WHAT THE EXERCISE ASKS:
How many lines below include the string "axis"? State the number alone.

AVAILABLE DATA:
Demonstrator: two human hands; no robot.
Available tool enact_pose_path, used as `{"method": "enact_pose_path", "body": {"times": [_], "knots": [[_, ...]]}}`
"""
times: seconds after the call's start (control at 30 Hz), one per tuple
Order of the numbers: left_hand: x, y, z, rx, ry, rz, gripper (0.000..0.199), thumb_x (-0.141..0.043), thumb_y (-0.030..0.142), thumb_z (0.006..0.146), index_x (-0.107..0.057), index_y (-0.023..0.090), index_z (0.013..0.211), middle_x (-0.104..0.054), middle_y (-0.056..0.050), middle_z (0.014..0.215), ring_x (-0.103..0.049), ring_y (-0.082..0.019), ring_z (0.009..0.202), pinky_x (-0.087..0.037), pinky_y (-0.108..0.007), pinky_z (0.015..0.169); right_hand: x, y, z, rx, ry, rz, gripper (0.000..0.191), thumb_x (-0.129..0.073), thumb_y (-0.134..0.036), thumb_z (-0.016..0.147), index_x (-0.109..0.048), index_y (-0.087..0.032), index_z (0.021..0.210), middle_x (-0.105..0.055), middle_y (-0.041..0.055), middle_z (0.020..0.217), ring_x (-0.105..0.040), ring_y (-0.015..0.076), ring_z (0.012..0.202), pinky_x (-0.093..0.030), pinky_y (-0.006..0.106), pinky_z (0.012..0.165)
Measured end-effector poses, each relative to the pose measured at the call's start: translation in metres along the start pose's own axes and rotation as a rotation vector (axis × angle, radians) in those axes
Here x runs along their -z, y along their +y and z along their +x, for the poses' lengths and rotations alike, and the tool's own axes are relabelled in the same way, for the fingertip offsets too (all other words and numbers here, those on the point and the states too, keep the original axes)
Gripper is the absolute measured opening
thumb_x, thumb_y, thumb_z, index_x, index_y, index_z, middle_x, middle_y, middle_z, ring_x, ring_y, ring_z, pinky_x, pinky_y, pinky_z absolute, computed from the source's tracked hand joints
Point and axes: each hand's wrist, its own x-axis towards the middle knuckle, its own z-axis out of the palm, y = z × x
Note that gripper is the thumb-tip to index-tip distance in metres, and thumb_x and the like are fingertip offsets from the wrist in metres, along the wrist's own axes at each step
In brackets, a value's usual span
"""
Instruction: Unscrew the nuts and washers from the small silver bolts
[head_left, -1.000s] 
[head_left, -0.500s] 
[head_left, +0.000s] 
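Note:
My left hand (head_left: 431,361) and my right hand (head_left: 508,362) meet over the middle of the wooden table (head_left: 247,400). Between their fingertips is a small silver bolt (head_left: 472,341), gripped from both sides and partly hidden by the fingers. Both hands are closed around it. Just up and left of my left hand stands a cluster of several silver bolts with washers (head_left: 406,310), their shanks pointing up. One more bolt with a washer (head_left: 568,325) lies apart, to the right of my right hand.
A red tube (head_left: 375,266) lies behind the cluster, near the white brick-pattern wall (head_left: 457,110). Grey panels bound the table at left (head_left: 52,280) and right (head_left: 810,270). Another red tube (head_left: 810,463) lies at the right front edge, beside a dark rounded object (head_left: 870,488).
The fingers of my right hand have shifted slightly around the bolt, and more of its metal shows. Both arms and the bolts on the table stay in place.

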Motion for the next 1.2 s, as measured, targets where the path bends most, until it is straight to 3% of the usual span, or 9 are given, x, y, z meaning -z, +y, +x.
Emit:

ANSWER SECTION:
2